En los pasillos del Metro de la Ciudad de México no solo circulan trenes y multitudes. También viajan historias que se cuentan en voz baja, leyendas urbanas que se adhieren a las estaciones como sombras persistentes. Una de las más perturbadoras es la de Anabel Gómez López, conocida popularmente como La Tamalera de Indios Verdes, un relato que mezcla comida callejera, desapariciones y un terror que aún hoy provoca escalofríos.

Tamales, carne y un rumor que nunca murió

La historia comienza, según se cuenta, afuera de la estación Indios Verdes, uno de los puntos más concurridos del norte de la capital. Ahí, una mujer vendía tamales que pronto se volvieron famosos por su sabor. Demasiado buenos, decían algunxs. Con el tiempo, el rumor empezó a tomar una forma siniestra: aquellos tamales no estaban hechos de carne común.

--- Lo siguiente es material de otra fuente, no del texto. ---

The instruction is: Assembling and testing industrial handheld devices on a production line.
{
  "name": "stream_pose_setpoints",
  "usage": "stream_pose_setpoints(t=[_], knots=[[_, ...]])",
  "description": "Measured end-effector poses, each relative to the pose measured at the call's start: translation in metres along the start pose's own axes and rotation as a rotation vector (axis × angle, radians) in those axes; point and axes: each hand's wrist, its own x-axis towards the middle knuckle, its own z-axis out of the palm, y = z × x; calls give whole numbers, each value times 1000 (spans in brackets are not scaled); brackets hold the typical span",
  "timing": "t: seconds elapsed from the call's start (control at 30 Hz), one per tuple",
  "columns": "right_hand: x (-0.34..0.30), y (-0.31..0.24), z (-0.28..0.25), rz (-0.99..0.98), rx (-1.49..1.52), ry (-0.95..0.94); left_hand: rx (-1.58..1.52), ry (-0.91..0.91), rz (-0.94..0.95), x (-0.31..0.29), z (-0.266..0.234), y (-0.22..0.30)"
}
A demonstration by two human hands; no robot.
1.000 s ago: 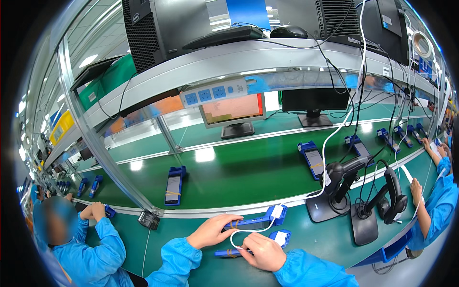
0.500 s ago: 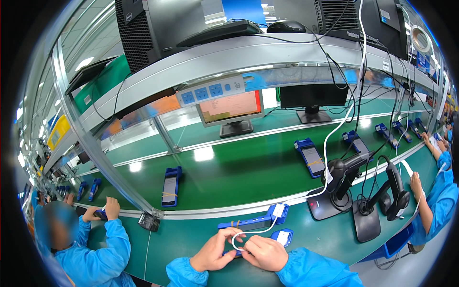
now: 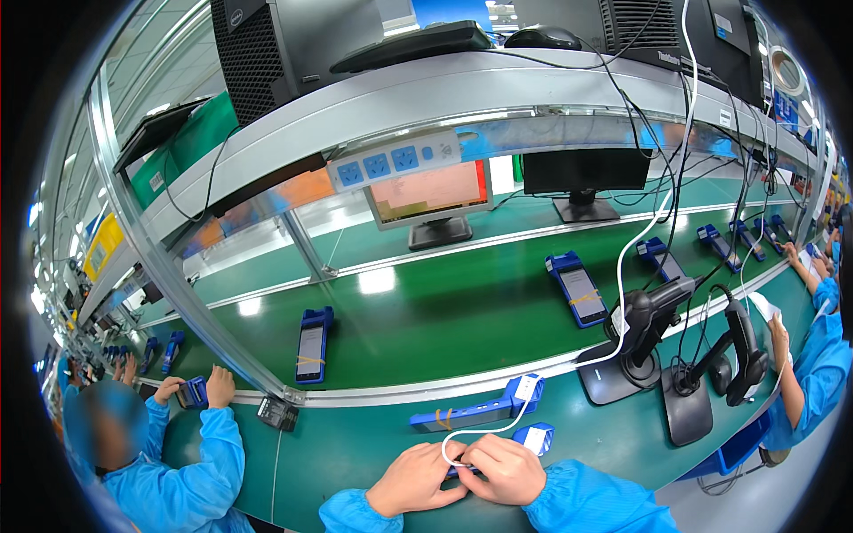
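Observation:
My left hand (image 3: 413, 480) and my right hand (image 3: 505, 469) meet at the near edge of the bench, fingers closed and thumbs close together. A white cable (image 3: 471, 433) loops down between them, its end pinched by my right fingers. Beneath the fingertips shows a bit of a dark blue object, mostly hidden; whatever my left fingers hold is covered. The cable's other end runs to a white plug at the head of a blue handheld payment terminal (image 3: 466, 415), lying on its side with an elastic band round it. A small blue part with a white label (image 3: 536, 438) lies beside my right hand.
Two black scanners on stands (image 3: 629, 369) (image 3: 689, 404) are to the right. Beyond the metal rail, a green belt (image 3: 426, 329) carries several banded terminals (image 3: 313, 346). A metal shelf (image 3: 533, 84) with computers hangs above. Co-workers sit at left (image 3: 178, 480) and right.
My hands have drawn closer together and the cable loop has opened out into a wider arc. The co-worker at left has turned the blue device in their hands; the right one lifts something white.

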Motion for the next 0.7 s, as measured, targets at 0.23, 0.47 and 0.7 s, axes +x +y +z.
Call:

La versión más difundida asegura que Anabel Gómez López utilizaba carne humana como relleno. Nadie sabe con certeza cuándo surgió la sospecha, pero el miedo se propagó rápido, alimentado por el boca a boca y por el imaginario colectivo que rodea a los espacios masivos de la ciudad.

¿Un esposo o una niña? Las versiones del horror

Como toda leyenda urbana, el relato tiene múltiples variantes. Algunas aseguran que la primera víctima fue su propio esposo, a quien habría asesinado para después venderlo, literalmente, en tamales. Sin embargo, la versión más inquietante y repetida habla de una niña que Anabel habría encontrado sola en la calle.

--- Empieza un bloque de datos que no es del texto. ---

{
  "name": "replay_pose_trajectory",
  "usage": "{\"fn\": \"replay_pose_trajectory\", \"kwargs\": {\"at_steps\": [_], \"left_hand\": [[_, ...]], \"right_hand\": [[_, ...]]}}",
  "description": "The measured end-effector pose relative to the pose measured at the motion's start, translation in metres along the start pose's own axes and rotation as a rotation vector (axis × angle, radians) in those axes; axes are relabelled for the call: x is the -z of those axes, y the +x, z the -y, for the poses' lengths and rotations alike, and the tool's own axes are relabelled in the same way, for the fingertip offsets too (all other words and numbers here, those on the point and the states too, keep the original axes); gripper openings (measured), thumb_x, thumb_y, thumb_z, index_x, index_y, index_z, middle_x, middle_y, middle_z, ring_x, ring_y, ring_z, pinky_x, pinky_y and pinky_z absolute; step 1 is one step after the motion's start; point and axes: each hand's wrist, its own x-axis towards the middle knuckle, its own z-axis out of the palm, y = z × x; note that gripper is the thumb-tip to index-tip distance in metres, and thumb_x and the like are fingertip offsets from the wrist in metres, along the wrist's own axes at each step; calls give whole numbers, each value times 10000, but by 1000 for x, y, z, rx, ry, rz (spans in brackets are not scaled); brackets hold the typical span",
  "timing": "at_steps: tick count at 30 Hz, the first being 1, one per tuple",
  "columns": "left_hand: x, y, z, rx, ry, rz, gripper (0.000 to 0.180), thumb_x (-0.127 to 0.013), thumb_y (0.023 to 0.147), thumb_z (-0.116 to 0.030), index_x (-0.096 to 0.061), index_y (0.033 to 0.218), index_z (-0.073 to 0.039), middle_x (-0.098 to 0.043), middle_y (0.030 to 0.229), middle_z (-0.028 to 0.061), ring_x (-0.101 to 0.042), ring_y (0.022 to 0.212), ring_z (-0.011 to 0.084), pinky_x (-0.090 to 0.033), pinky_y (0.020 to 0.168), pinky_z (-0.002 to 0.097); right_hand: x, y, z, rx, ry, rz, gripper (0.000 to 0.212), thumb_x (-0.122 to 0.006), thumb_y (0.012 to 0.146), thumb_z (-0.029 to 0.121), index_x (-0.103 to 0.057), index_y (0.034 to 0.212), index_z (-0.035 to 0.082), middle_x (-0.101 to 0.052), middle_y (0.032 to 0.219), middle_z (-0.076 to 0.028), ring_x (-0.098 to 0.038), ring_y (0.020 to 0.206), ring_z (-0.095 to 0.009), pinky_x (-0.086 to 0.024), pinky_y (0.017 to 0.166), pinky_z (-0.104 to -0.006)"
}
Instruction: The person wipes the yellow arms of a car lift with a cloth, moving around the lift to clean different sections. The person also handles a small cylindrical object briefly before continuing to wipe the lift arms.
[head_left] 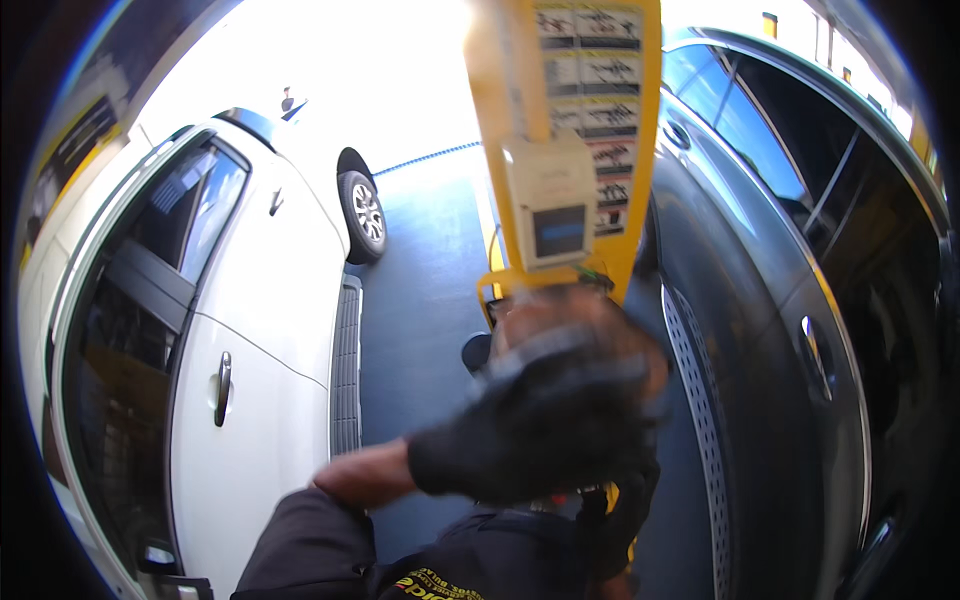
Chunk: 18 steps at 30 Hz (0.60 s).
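My left hand [540,420], in a black glove with the wrist bare, is raised in front of my chest and reaches across to the right. Motion smears its fingers, so I cannot make out whether it holds anything. Just beyond it, a brownish blurred shape [575,312] overlaps the foot of the yellow upright panel [638,240]; its kind is unclear. My right hand [628,505], also dark-gloved, shows only in part, low and behind the left one. A pale box with a small dark display [550,195] is mounted on the panel above my hands.
A white vehicle [260,370] with a side step [346,370] stands to the left. Close on the right is a dark grey vehicle [745,350] with a perforated side step [697,400]. Grey floor [420,330] runs between them. Picture charts [610,100] cover the panel's face.
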Motion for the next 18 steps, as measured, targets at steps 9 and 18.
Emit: {"fn": "replay_pose_trajectory", "kwargs": {"at_steps": [9,18], "left_hand": [[-98,-79,-81,220,-316,-21,473,-610,1129,-264,-585,1550,-50,-531,1640,189,-514,1532,325,-471,1211,511],[-99,-93,-98,308,-160,-216,388,-718,1021,-223,-709,1399,-137,-617,1493,84,-570,1422,277,-460,1182,511]], "right_hand": [[-9,-13,-13,-92,3,-32,405,-661,1075,381,-655,1342,76,-668,1355,-174,-638,1349,-349,-497,1148,-526],[-2,-23,-4,-124,160,-19,487,-777,988,415,-665,1347,106,-659,1374,-191,-626,1370,-362,-478,1167,-567]]}}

Según esta narración, tras ese primer crimen comenzaron a registrarse desapariciones en la zona, lo que reforzó la idea de que algo terrible estaba ocurriendo. Los tamales seguían vendiéndose, el negocio prosperaba y el miedo crecía en silencio.

Una historia viral antes de las redes sociales

Con el paso de los años, la leyenda se volvió cada vez más detallada. Circularon fotografías y un nombre completo, lo que le dio una apariencia de caso real. Medios de nota roja, foros de internet y conversaciones de barrio ayudaron a consolidar el mito, convirtiendo a la Tamalera de Indios Verdes en uno de los personajes más macabros del folclor urbano chilango.

La verdad detrás de la tamalera de Indios Verdes

Aquí es donde la historia cambia de tono. Aunque el nombre de Anabel Gómez López y la fotografía que suele acompañar la leyenda existen, no hay ningún registro oficial en la Procuraduría ni en archivos judiciales que confirme los crímenes que se le atribuyen.

No existen denuncias, procesos legales ni expedientes que respalden el relato. Todo apunta a que se trata de una leyenda urbana, una historia construida a partir del miedo, la desinformación y la fascinación por lo macabro, amplificada con el tiempo hasta parecer real.

Una leyenda que sigue acechando Indios Verdes

La Tamalera de Indios Verdes no es un caso documentado, sino un mito moderno, heredero de las historias de terror que nacen en las grandes ciudades. Como muchas otras leyendas del Metro de la CDMX, su fuerza no está en la evidencia, sino en la inquietud que deja: la idea de que lo cotidiano puede ocultar algo monstruoso.

Y aunque nunca haya ocurrido, basta escuchar su nombre para que más de unx mire con desconfianza el vapor que sale de una olla de tamales en la madrugada.